Awsome post dkubb. Thanks! ;)

I've read it once, I'll re-read it after lunch and a few (dozen) coffeess.....

Thanks for taking the time to explain so much, so well!

Nick

ukgimp




msg:440039
 7:51 am on May 30, 2003 (gmt 0)

>> I can go into more detail if anyone is interested

Please do, this sort of optimisation is rarely covered but hugely useful to all levels of user.

Thanks

RonPK




msg:440040
 10:44 am on May 30, 2003 (gmt 0)

Hello dkubb, thx for your posting. It made me realize that I've got lots of work to do, as I have several tables with more than one index...

Also remember that only one index per table can be used at a time (in MySQL) per SQL query. You can't just create three indexes for three columns in a table, and expect all three will be used when you query it. MySQL will look at the available indexes and choose just one of them that will allow it to eliminate the largest number of rows from consideration.

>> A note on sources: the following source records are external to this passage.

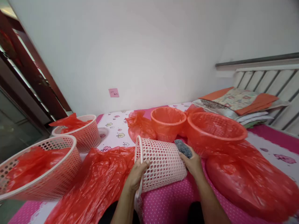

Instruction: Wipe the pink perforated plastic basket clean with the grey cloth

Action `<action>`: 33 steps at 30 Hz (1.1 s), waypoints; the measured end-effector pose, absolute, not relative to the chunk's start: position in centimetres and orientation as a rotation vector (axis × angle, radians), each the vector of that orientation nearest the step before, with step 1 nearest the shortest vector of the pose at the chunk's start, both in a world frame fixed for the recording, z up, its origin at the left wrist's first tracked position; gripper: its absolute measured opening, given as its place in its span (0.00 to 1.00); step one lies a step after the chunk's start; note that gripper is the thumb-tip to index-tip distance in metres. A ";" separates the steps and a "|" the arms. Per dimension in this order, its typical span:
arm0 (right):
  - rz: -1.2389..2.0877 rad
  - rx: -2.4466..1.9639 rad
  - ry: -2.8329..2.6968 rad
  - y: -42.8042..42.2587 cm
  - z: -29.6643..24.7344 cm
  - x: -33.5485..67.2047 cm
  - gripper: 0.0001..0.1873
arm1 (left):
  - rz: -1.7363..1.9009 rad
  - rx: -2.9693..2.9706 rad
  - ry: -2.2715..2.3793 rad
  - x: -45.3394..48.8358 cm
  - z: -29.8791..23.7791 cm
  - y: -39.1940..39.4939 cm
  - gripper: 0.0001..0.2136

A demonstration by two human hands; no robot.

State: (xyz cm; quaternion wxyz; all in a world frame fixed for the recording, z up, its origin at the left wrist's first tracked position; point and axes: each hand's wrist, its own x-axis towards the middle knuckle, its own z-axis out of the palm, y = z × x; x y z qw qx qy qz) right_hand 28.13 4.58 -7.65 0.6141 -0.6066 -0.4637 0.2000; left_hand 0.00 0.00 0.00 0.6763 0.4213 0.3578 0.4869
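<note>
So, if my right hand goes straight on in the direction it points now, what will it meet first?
Probably the base end of the pale perforated basket, which your right hand, holding a grey textured pad, seems to touch; past that edge stands an upright basket lined with red plastic. Depth is unclear.

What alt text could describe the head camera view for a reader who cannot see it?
A pale mesh basket is held on its side, the person's left grip at its open end and right grip holding a gray pad near its base. Patterned bedding also holds four other baskets and red plastic.
</note>
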 end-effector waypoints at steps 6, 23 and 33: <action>0.292 -1.479 -1.056 4.1 -7.6 28.6 0.30 | 1.083 0.984 0.858 0.0 -0.7 -0.1 0.25; 0.281 -1.098 -1.382 1.9 -2.4 22.4 0.21 | 0.883 1.149 0.621 0.4 -0.9 -0.6 0.41; 0.382 -0.878 -1.539 -0.8 0.5 19.2 0.22 | 0.792 1.216 0.564 0.3 0.2 -0.8 0.36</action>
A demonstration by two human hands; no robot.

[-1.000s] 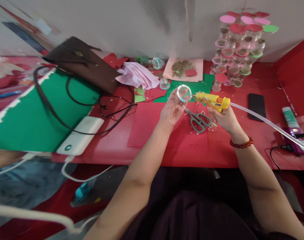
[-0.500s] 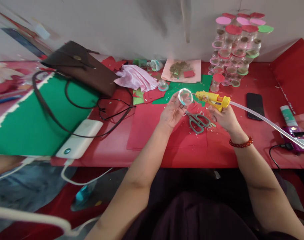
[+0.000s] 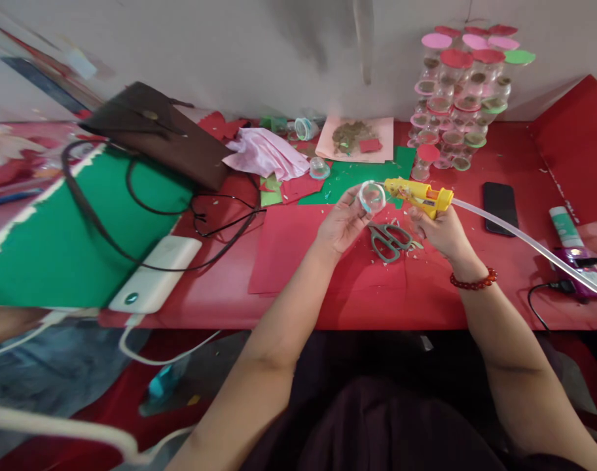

I had a look at the manual, and noticed it mentions USE INDEX to solve this:
SELECT ... FROM table_name USE INDEX (key_list) WHERE ...

Nick_W




msg:440041
 11:14 am on May 30, 2003 (gmt 0)

Hmmm....

I presume there is a reason for that, can we get the lowdown on this from one of the SQL gurus?

Nick

BCMG_Scott




msg:440042
 4:11 pm on May 30, 2003 (gmt 0)

dkubb, some good points. I have to add a couple items (and perhaps a correction).

First, according to MySQL docs the char vs varchar field does some funky things. If you try and set a field as char(20) it will "silently" change it to varchar(20). Conversely, if you try and set a field to varchar(2) it will set it to char(2). See 6.5.3.1 Silent Column Specification Changes of the MySQL doc for more information.

Make sure you index any fields you're querying in the WHERE clause

On the surface this would seem logical and correct, it could be wrong though. Let's say you only have one SELECT query that you ever use:

select col1, col2, col3, col4
from table
where col1 = 'blah'
and col2 = 'blahblah'
and col3 not in ('blah','blah blah');

should you create indexes on col1, col2 and col3 (thus creating 3 indexes)? NO. You will have 2 unused indexes taking up space. As you noted a query can only use one index at a time. So the better choice is to figure out how your select queries will be using indexes and which indexes each will use.

Scott

RonPK




msg:440043
 11:54 pm on May 30, 2003 (gmt 0)

>> Also remember that only one index per table can be used at a time (in MySQL) per SQL query.

> SELECT ... FROM table_name USE INDEX (key_list) WHERE ...

I did some tests with EXPLAIN SELECT and noticed that even for a query with USE INDEX (key1, key2, key3) MySQL uses only one key. One of the specified keys; it won't use key4.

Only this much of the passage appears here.